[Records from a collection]
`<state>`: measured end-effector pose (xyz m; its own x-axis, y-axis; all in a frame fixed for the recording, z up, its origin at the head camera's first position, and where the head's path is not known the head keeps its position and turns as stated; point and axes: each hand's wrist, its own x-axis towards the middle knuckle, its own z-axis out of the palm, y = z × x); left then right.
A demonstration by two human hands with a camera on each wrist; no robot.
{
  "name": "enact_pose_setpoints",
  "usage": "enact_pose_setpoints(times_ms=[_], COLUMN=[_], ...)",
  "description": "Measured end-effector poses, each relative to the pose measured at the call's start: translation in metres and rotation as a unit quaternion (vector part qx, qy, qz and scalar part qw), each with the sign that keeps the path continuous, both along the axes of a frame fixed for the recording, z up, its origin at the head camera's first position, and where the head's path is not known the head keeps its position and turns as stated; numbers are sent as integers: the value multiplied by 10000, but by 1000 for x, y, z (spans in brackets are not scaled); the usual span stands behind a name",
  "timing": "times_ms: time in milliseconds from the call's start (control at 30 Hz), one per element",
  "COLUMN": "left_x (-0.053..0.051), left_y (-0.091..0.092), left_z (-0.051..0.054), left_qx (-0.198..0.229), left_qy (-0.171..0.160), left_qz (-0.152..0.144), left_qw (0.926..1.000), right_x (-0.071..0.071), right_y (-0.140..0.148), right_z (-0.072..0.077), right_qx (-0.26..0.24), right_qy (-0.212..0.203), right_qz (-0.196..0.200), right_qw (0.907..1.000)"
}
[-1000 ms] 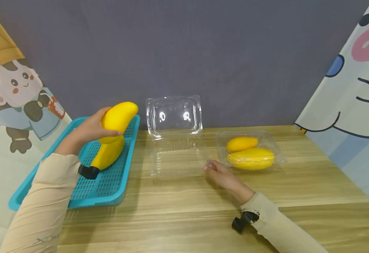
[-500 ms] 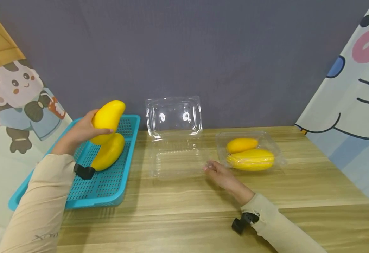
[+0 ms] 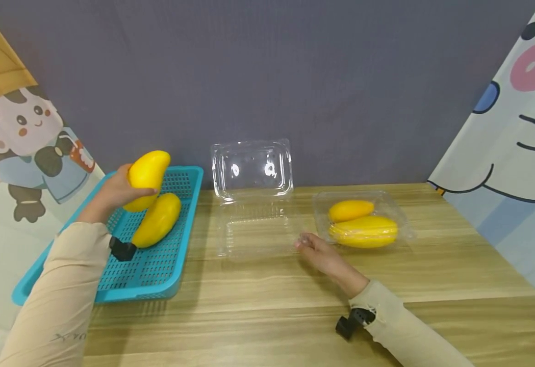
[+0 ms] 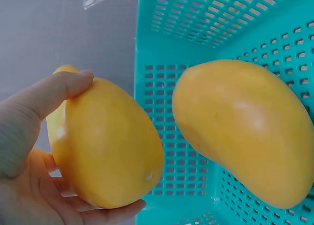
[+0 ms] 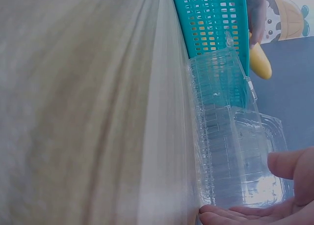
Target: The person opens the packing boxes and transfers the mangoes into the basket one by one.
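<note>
My left hand (image 3: 116,191) holds a yellow mango (image 3: 149,172) above the blue basket (image 3: 134,294), thumb on one side and fingers under it in the left wrist view. A second mango (image 4: 245,129) lies in the basket beside it. My right hand (image 3: 320,254) is at the near right corner of an open clear plastic clamshell container (image 3: 258,234). Its thumb and fingers lie about the container's side wall in the right wrist view. The raised lid (image 3: 252,171) leans back near the dark wall.
Right of the open container, another clear container (image 3: 388,200) holds two yellow mangoes (image 3: 363,231). Everything stands on a wood-grain table (image 3: 272,316). A dark grey wall (image 3: 340,92) rises behind, with cartoon-printed panels (image 3: 501,137) at both sides.
My left hand has moved left with the mango, slightly down lately, away from over the second mango, which now shows more. The right hand and the containers stay in place.
</note>
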<state>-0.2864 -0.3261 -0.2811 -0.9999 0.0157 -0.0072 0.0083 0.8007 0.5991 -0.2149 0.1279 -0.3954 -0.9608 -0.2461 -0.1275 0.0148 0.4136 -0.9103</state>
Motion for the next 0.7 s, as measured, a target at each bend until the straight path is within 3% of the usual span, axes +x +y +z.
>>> enact_pose_setpoints(times_ms=[233, 700], left_x=[-3, -3], left_y=[-6, -15], left_z=[-8, -23], left_qx=[-48, -457], left_qy=[-8, -436], left_qz=[172, 615], left_qw=[9998, 9961], right_x=[1, 2], right_y=[0, 0], right_z=[0, 0], right_qx=[24, 25], right_qy=[9, 22], right_qz=[7, 34], right_qw=[10000, 10000])
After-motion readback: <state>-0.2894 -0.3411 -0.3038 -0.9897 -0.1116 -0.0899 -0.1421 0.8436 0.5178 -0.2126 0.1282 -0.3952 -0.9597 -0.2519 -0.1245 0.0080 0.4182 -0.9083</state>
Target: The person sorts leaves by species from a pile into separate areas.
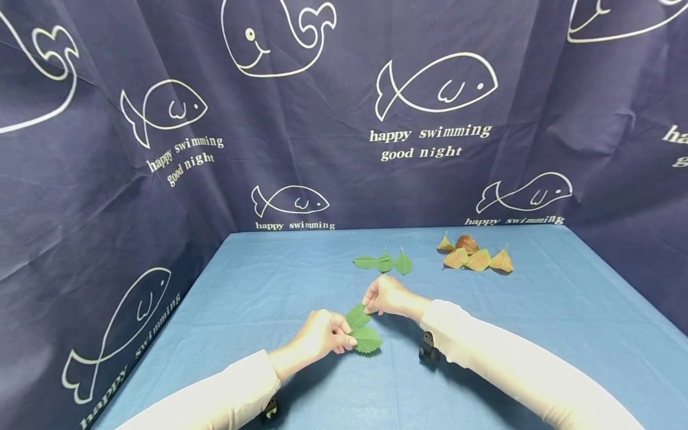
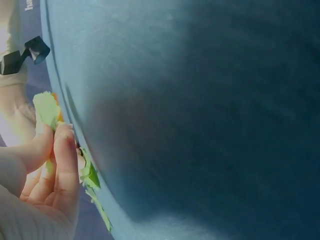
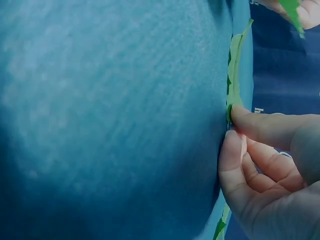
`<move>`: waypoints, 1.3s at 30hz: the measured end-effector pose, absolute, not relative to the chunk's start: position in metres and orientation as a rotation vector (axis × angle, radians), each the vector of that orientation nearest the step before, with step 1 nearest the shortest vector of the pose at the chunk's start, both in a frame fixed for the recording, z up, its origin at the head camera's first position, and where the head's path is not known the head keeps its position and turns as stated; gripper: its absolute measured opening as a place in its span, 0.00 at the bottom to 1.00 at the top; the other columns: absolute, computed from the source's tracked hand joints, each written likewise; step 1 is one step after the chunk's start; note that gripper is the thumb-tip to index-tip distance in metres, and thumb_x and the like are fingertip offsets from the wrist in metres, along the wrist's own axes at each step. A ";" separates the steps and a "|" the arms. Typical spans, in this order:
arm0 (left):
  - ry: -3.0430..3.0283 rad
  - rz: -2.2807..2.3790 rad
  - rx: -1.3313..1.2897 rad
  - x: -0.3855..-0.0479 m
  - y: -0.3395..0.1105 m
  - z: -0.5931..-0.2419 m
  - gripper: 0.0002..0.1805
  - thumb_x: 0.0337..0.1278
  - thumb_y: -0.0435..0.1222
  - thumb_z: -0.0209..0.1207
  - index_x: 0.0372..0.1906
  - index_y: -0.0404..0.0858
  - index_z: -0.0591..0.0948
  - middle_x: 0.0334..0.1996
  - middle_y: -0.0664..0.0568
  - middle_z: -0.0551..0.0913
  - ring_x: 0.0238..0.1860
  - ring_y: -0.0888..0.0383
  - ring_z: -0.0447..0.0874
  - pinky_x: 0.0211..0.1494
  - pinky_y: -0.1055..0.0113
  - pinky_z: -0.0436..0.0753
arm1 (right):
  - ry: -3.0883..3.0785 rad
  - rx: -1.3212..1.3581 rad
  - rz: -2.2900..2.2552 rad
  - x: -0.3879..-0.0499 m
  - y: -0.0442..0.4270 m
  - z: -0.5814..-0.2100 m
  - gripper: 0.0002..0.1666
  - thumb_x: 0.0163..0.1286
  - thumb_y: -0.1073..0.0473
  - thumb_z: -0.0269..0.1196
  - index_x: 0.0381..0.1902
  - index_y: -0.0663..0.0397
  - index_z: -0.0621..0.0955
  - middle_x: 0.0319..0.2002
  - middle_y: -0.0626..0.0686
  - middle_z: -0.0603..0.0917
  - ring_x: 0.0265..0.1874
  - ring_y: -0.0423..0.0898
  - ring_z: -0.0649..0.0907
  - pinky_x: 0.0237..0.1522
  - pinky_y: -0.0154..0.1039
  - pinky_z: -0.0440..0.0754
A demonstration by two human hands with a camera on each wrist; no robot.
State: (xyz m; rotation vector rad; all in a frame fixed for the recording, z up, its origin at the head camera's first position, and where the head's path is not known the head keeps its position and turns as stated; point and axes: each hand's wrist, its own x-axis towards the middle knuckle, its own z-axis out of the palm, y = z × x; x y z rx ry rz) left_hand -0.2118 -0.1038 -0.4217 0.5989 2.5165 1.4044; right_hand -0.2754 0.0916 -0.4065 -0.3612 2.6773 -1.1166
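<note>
Over the middle of the blue cloth, my left hand (image 1: 325,333) pinches a green leaf (image 1: 368,339) with toothed edges between thumb and fingers. Just beyond it lies a second green leaf (image 1: 357,316), and my right hand (image 1: 388,296) pinches that one at its right end. In the head view the two leaves sit side by side and partly overlap. The right wrist view shows the thumb and forefinger closed on the end of the second leaf (image 3: 234,75), which lies low along the cloth. In the left wrist view the held leaf (image 2: 46,107) stands up above the fingertips.
Behind my right hand, green leaves (image 1: 403,263) lie in a row. Farther right is a group of yellow-brown leaves (image 1: 478,260) with a darker brown, rounded thing (image 1: 466,243). Dark blue curtains (image 1: 344,119) with white fish drawings border the cloth-covered table (image 1: 258,286).
</note>
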 end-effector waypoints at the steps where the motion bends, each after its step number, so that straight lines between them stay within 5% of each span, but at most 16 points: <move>1: 2.502 1.417 0.603 -0.212 -0.104 -0.420 0.04 0.48 0.27 0.69 0.24 0.31 0.84 0.21 0.44 0.87 0.19 0.60 0.84 0.25 0.70 0.85 | 2.663 -0.365 -1.140 -0.275 0.093 -0.407 0.06 0.51 0.69 0.73 0.28 0.60 0.87 0.20 0.51 0.86 0.16 0.42 0.82 0.24 0.34 0.83; 27: 2.351 1.741 0.295 -0.236 -0.106 -0.402 0.09 0.49 0.22 0.65 0.37 0.20 0.83 0.31 0.33 0.87 0.28 0.48 0.89 0.37 0.61 0.89 | 2.083 -0.040 -1.619 -0.299 0.148 -0.406 0.18 0.64 0.69 0.64 0.50 0.76 0.80 0.27 0.51 0.85 0.23 0.38 0.81 0.33 0.31 0.84; 39: 2.234 1.936 0.116 -0.256 -0.101 -0.404 0.11 0.49 0.24 0.67 0.38 0.22 0.82 0.30 0.36 0.88 0.24 0.56 0.87 0.39 0.59 0.89 | 2.029 0.029 -1.749 -0.302 0.169 -0.397 0.21 0.65 0.69 0.62 0.54 0.77 0.75 0.27 0.49 0.85 0.25 0.37 0.83 0.34 0.29 0.85</move>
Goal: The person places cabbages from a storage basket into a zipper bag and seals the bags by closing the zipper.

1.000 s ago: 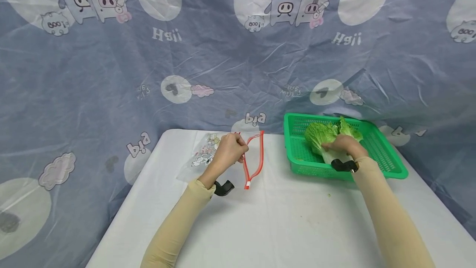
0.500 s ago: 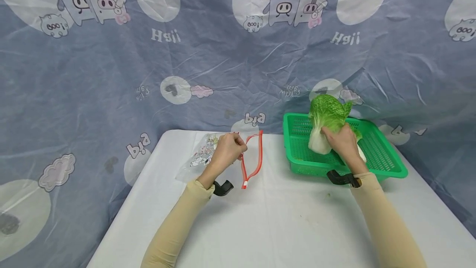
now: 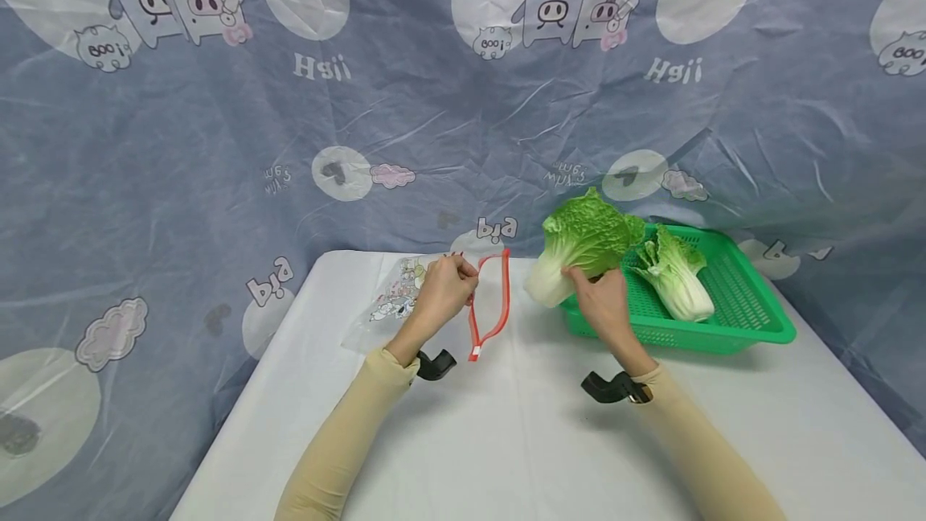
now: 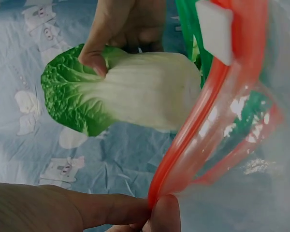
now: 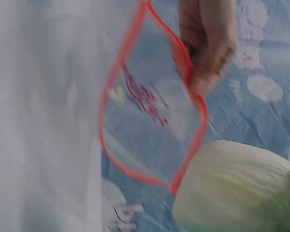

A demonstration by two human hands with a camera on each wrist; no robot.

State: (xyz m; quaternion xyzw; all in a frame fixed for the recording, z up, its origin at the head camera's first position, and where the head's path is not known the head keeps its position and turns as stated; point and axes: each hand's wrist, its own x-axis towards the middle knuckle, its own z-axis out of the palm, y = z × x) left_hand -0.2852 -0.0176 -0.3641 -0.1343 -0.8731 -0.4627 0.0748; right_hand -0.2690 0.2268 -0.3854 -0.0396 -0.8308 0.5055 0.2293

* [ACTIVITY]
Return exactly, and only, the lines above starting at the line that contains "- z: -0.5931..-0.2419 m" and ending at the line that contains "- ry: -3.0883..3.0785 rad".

* [RESPONSE TO THIS EXERCISE]
  - z: -0.5931..-0.2419 m
  - gripper: 0.0002..0.1805
  - thumb_x: 0.0337..0.1278
  - thumb_y: -0.0435..0.1222
  - thumb_z: -0.0209..0.1207
  - index_x: 0.0372..0.1906
  - index_y: -0.0404..0.0858
  - index_z: -0.0591..0.0948
  - middle_x: 0.0334..0.1996
  - middle_y: -0.0664..0.0568
  - middle_z: -0.0551..0.0913
  - ring_x: 0.0238..0.1860
  - ring_y: -0.0888..0.0383
  - ring_z: -0.0447..0.0874
  - pinky_x: 0.0211..0.1494
  - pinky_y: -0.1055..0.0113
  - pinky_z: -0.0436..0.0753
arm1 (right):
  - ry: -3.0883..3.0785 rad

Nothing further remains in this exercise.